Juan León García
La ciencia de cara a los medios aún sigue teniendo voz masculina y la poca visibilidad que hay de mujeres investigadoras a nivel mediático responde a múltiples causas. Una de las principales, que alegan algo más de 6 de cada 10 investigadores (hombres y mujeres) tiene que ver con la falta de tiempo. Cifra que es aún más alta en el caso de los científicos que trabajan en ámbito hospitalario, y también en aquellos que sin importar dónde investiguen, acumulan más años de experiencia. Los que llevan menos tiempo investigando lo relacionan directamente con los problemas de conciliación que les supone atender a los medios de comunicación, hacer su trabajo y además atender a sus familias.
Todo ello se ha desgranado este martes durante la presentación del informe ‘Participación de las científicas como fuentes expertas en los medios: motivaciones y obstáculos’, realizado por el Science Media Centre España (SMC) con el grupo de investigación Gureiker, de la Universidad del País Vasco (UPV/EHU). El acto, organizado por la Fundación Española para la Ciencia y la Tecnología, Fecyt, se ha celebrado en el Círculo de Bellas Artes de Madrid.
Como ha indicado la directora general de esta entidad pública, Izaskun Lacunza, el que haya menos mujeres que participen del debate público de temas científicos lo “empobrece porque perdemos su mirada y opiniones, de entrada, muy interesantes”.
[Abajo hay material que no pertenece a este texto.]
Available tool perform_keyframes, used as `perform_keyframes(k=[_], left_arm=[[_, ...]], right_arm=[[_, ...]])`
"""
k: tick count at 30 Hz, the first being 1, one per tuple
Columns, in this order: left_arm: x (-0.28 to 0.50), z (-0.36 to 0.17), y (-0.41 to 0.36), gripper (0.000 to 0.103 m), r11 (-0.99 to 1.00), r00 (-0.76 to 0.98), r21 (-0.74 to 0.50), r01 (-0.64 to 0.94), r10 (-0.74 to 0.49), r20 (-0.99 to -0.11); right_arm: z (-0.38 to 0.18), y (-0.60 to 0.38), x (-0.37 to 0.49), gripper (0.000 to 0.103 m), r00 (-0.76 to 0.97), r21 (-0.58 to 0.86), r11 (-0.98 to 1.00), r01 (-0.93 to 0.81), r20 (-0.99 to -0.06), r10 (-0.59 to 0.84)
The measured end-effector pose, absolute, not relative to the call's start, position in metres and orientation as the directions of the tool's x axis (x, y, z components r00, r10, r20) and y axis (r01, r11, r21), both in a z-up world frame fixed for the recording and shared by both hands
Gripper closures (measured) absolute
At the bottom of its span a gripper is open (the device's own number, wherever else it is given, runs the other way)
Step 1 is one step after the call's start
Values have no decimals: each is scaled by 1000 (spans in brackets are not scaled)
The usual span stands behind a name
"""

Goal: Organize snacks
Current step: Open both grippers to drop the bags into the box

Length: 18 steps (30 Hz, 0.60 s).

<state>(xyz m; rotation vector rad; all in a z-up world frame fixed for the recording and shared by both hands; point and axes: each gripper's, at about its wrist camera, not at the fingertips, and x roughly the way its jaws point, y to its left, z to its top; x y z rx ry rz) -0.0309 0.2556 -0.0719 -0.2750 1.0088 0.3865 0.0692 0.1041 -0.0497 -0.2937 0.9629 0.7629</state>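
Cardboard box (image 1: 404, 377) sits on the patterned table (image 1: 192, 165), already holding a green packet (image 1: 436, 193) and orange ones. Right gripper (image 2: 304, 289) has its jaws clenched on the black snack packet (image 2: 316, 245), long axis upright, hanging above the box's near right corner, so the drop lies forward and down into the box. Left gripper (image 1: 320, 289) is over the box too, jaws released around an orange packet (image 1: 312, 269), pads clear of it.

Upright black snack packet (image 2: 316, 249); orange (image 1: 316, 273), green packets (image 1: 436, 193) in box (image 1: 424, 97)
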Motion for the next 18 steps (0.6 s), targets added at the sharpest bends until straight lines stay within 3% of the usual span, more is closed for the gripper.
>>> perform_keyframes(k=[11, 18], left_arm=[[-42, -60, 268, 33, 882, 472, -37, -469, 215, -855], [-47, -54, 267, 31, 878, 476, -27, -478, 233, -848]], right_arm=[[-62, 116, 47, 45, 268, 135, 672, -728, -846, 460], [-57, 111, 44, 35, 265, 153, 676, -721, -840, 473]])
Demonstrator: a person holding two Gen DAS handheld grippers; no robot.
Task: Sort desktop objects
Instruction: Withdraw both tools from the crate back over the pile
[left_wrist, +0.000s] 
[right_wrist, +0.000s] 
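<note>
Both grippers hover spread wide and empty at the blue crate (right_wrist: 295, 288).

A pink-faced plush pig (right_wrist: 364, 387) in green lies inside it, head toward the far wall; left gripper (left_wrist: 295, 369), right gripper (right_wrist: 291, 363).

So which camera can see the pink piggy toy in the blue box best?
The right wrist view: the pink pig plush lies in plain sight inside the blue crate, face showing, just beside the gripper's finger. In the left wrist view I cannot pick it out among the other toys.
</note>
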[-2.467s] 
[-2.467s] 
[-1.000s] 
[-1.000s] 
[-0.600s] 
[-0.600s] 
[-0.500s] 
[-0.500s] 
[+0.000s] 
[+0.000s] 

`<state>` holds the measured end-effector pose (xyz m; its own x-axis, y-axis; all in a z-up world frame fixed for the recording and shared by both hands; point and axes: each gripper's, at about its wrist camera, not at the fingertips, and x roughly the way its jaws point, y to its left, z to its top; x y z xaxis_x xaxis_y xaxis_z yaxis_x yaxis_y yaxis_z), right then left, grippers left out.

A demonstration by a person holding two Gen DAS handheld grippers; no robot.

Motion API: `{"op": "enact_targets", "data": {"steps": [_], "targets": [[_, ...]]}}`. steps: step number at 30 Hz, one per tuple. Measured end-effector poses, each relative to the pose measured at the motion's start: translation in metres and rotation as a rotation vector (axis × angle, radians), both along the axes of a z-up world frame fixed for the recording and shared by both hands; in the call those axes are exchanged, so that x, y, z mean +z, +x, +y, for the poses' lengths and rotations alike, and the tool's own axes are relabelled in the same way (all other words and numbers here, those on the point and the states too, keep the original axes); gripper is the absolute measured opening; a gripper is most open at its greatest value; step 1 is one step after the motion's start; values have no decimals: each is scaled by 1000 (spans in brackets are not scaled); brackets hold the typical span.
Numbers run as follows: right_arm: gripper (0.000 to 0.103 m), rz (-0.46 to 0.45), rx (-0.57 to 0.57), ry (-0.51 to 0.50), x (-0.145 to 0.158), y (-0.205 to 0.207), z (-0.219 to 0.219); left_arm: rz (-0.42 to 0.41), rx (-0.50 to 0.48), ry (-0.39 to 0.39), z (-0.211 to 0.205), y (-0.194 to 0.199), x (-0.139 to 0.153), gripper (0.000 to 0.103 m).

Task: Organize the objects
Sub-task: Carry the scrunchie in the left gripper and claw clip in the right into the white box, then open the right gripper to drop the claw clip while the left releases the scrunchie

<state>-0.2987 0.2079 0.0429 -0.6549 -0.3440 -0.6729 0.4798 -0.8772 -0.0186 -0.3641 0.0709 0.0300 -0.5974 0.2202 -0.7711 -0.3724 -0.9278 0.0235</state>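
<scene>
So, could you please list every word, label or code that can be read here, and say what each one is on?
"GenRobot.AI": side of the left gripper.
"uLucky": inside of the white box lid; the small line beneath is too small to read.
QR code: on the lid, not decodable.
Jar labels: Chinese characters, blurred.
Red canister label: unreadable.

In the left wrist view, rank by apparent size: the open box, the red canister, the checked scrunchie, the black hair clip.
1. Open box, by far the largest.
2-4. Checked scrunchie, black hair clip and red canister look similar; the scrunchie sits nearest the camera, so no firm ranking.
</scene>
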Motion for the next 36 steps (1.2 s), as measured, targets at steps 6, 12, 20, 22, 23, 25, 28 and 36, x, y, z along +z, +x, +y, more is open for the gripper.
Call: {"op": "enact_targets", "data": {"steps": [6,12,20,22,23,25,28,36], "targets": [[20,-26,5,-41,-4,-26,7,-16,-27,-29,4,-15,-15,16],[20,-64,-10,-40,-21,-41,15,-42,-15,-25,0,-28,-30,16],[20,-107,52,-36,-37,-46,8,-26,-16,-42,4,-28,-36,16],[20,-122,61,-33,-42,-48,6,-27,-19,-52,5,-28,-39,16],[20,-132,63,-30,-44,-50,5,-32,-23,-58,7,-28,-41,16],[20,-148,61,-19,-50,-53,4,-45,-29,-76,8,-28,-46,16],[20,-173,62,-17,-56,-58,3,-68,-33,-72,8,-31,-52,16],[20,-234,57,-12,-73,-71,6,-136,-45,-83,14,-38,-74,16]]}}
Para Diana Morant, ministra de Ciencia, Innovación y Universidades, las conclusiones del estudio llevan a una reflexión más profunda “como sociedad”. Por ejemplo, cómo su falta de presencia muestra el papel predominante que tienen ellas en los roles de cuidados o, también, por qué estas situaciones les llevan a rechazar las propuestas para participar en medios.
La mitad de las 649 personas entrevistadas para este informe aseguró haber recibido algún tipo de ataque o insulto a través de comentarios en las noticias o de las redes sociales
De los 649 científicos entrevistados para este informe, la mitad (51,05%) aseguró haber recibido ataques o insultos a través de comentarios en las noticias publicadas (21,13%) o en las redes sociales, en especial X (antiguo Twitter). Un dato que aumenta si se es mujer. Las voces femeninas reciben más ataques centrados en cuestionar su capacidad científica o profesional, ha desgranado Maider Eizmendi (UPV/EHU), directora científica del estudio. Esto desencadena, en ellas, más inseguridades o ansiedad, y en ellos se ve más dañada su capacidad.
Su compañera Ainara Larrondo Ureta, investigadora principal de Gureiker (UPV/EHU), ha complementado las principales líneas del estudio cuantitativo que ha tenido en cuenta diferentes variables, como lógicamente el propio género, la edad, el trabajo, los años de experiencia o las motivaciones que tienen los periodistas a la hora de contactar a una determinada fuente.
Conocimiento en primera persona
No obstante, Eizmendi ha subrayado la importancia de que este sea un punto de partida de cara a futuros estudios que subrayen la visión cualitativa de las conclusiones obtenidas en este. Es decir, más testimonios en primera persona que cuenten por qué deciden no participar dando su visión en informaciones, o los tipos de ataques sufridos en muchas ocasiones por usuarios que aprovechan su anonimidad en redes sociales.
Sin embargo, la diferencia entre hombres y mujeres investigadores que participan en esta dimensión mediática se ha reducido. Donde sigue habiendo condicionantes es en la razón por la que se da una respuesta positiva a comentar un tema para un medio de comunicación. En mujeres, a cargo más alto es más probable que responda al requerimiento del periodista. Ocho de cada diez científicos aseguran que comunican porque lo consideran parte de su trabajo.
Aunque en ellos pesa más el hipotético beneficio que hacerlo tendrá en su carrera profesional. A ellas les preocupa más hacerlo por una cuestión social, de revertir esos conocimientos para la sociedad.